I'd strongly against increasing the block generation rate in Bitcoin, it'd
be a very controversial proposal and would not solve anything.
On Mon, May 11, 2015 at 1:51 PM Dave Hudson <dave at hashingit.com> wrote:
> > On 11 May 2015, at 12:10, insecurity at national.shitposting.agency wrote:
> > On 2015-05-11 10:34, Peter Todd wrote:
> >> How do you see that blacklisting actually being done?
> > Same way ghash.io was banned from the network when used Finney attacks
> > against BetCoin Dice.
> > As Andreas Antonopoulos says, if any of the miners do anything bad, we
> > just ban them from mining.
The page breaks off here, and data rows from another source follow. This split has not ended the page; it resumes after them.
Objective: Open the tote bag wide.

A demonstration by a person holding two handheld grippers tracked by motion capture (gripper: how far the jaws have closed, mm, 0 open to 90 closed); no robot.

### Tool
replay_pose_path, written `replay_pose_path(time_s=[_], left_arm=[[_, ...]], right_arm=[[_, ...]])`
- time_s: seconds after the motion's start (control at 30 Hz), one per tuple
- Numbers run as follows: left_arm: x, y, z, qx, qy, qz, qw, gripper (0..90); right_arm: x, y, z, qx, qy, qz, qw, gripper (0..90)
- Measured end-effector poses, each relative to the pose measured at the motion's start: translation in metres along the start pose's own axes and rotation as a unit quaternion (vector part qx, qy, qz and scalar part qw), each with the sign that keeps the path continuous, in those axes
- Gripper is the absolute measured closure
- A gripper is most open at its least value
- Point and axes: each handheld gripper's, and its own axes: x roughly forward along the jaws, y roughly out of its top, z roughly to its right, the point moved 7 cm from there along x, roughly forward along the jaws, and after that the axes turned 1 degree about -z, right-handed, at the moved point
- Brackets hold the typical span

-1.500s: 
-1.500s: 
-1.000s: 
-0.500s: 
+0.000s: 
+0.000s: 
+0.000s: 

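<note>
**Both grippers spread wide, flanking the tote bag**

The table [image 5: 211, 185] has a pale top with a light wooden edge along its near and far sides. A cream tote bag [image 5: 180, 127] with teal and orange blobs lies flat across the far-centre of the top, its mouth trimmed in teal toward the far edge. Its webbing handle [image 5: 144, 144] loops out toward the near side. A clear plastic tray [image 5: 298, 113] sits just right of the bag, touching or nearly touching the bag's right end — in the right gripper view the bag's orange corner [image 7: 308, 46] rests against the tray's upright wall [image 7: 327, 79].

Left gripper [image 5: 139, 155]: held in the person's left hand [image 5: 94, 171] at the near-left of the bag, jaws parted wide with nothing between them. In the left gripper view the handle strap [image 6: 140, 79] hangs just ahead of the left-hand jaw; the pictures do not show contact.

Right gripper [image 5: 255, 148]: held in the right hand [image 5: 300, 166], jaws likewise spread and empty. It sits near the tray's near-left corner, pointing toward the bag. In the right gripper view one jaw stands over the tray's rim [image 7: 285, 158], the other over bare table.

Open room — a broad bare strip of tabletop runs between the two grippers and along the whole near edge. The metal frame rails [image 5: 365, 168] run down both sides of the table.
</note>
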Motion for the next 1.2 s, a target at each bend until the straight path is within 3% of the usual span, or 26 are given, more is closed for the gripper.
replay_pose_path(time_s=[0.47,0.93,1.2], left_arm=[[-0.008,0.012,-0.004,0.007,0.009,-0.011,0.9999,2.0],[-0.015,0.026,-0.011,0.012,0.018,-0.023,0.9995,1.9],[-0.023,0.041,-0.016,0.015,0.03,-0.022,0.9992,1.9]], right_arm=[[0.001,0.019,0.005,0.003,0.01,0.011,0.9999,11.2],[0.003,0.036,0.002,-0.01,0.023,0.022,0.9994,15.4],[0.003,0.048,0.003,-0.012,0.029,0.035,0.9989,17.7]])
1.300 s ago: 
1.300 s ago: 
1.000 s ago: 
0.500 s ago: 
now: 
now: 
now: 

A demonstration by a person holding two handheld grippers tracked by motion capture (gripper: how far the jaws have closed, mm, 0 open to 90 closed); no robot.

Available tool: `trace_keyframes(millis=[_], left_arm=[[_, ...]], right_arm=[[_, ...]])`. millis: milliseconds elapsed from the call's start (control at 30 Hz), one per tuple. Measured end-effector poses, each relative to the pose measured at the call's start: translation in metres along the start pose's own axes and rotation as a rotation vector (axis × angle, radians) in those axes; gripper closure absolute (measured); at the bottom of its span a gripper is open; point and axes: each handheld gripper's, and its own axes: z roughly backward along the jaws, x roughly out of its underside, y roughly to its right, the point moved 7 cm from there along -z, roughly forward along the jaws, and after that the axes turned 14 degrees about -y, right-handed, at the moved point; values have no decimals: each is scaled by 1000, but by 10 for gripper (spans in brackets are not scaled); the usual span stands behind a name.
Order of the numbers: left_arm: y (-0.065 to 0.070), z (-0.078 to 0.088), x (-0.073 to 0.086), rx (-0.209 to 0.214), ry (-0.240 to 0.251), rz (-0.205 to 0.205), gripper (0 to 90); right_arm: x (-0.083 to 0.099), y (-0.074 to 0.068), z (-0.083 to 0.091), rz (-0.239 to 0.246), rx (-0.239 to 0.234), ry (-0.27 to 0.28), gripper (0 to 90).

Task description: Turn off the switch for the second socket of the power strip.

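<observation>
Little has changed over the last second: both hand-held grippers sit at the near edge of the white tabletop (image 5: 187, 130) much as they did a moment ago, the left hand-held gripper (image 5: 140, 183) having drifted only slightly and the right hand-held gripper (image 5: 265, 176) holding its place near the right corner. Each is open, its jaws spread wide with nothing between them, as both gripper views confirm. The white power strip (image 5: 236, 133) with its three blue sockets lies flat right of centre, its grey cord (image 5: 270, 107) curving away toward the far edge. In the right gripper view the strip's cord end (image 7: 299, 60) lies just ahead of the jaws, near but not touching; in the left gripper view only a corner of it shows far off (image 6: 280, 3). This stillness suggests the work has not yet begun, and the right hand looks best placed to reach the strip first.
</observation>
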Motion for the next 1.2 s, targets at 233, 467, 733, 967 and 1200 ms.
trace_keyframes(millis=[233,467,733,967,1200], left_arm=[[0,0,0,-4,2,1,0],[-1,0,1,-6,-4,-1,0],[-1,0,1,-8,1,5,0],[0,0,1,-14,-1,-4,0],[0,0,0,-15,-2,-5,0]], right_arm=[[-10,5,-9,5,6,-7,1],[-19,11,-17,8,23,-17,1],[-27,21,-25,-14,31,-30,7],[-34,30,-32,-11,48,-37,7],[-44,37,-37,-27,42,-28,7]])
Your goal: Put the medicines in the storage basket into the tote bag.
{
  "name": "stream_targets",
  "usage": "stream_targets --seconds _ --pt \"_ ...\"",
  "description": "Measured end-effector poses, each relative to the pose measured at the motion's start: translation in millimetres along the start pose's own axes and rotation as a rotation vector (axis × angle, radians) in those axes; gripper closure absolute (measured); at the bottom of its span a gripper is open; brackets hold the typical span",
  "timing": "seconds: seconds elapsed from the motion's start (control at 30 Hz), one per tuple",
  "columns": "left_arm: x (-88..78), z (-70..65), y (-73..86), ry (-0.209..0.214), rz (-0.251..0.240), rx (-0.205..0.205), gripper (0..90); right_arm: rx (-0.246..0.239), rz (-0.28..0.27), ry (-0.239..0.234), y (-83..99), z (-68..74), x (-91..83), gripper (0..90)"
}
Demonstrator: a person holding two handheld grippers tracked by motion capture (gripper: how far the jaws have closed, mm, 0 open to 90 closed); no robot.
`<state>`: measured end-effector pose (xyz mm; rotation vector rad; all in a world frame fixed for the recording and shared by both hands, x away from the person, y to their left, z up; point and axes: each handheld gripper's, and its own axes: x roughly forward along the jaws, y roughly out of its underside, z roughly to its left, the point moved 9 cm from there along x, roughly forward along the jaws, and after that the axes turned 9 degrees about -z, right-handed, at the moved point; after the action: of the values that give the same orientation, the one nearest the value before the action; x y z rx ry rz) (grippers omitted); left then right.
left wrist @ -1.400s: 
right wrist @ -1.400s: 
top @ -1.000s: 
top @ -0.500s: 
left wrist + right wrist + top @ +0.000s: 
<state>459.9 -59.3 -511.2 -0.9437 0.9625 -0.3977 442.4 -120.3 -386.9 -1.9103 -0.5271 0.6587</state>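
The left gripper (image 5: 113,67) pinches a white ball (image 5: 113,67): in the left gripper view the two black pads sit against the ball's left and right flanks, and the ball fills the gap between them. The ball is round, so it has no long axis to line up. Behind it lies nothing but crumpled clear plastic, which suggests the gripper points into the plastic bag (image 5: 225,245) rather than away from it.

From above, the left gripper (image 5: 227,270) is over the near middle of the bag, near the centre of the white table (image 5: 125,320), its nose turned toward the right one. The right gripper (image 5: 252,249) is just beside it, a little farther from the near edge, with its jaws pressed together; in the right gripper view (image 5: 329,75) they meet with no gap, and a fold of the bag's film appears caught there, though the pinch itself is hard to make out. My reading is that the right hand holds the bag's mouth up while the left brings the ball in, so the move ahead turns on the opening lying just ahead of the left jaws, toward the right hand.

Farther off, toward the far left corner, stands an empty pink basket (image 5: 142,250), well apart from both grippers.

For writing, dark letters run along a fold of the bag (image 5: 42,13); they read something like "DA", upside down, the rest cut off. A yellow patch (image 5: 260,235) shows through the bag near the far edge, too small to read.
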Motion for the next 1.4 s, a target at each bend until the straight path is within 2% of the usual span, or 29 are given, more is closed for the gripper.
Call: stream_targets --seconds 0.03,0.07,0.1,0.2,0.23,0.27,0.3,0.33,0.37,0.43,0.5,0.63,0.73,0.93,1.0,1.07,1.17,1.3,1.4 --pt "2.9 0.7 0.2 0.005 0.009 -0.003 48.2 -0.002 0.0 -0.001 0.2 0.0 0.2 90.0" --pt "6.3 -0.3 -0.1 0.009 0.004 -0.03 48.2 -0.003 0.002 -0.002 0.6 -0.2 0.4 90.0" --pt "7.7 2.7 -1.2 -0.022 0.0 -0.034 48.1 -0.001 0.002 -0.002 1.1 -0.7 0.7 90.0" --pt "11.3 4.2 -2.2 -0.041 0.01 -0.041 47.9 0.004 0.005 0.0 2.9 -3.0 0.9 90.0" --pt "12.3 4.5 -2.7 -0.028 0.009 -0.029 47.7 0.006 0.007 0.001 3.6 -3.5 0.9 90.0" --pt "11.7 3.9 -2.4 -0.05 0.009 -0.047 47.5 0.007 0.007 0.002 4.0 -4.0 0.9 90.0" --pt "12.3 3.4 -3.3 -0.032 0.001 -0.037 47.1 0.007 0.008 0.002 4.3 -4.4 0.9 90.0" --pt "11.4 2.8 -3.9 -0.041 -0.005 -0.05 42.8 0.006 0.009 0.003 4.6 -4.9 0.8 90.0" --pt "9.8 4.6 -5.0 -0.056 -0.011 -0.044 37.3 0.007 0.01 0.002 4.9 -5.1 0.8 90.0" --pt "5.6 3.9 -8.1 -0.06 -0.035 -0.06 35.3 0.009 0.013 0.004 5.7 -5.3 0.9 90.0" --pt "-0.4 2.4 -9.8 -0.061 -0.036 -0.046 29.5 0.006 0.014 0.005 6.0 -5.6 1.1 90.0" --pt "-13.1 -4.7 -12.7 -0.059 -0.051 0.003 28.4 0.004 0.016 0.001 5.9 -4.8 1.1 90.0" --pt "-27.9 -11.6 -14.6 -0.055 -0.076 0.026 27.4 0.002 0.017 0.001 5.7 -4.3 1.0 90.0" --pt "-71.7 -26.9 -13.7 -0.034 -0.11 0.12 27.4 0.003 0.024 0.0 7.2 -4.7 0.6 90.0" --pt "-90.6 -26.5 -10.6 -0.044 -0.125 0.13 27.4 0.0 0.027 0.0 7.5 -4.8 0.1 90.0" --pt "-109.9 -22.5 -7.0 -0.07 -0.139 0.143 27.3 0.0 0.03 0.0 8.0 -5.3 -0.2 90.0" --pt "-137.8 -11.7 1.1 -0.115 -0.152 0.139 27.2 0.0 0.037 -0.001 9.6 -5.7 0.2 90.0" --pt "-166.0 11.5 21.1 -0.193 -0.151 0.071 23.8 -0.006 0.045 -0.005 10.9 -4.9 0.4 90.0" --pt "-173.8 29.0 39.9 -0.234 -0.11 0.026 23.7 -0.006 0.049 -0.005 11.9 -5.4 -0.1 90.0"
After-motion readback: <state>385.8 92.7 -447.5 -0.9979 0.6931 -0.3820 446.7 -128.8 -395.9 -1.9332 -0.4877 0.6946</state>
Any sort of attack like this only lasts 10
> > minutes as a result. Stop worrying so much.
> This doesn't work because a large-scale miner can trivially make
> themselves look like a very large number of much smaller scale miners.
> Their ability to minimize variance comes from the cumulative totals they
> control so 10 pools of 1% of the network cumulatively have the same
> variance as 1 pool with 10% of the network. It's also very easy for miners
> to relay blocks via different addresses and the cost is minimal. The
> biggest cost would be in DDoS prevention and a miner that actually split
> their pool into lots of small fragments would actually give themselves the
> ability to do quite a lot of DDoS mitigation anyway. If no-one is doing
> this right now it's simply because they've not had the right incentives to
> make it worthwhile; if the incentives make it worthwhile then this is
> pretty trivial to do.
> This is one area where anonymity on behalf of transaction validators and
> block makers essentially makes it pretty-much impossible to maintain any
> sort of sanctions against antisocial behaviour.